WHAT THE TASK REQUIRES: Using the listing below, please gather every line containing the word "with".

INFORMATION SUPPLIED:
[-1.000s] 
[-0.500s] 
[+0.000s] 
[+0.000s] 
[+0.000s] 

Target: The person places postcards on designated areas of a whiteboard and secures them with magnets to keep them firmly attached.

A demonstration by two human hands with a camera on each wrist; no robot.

REPLY TO THE TASK:
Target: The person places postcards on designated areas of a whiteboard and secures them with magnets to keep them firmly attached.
A demonstration by two human hands with a camera on each wrist; no robot.

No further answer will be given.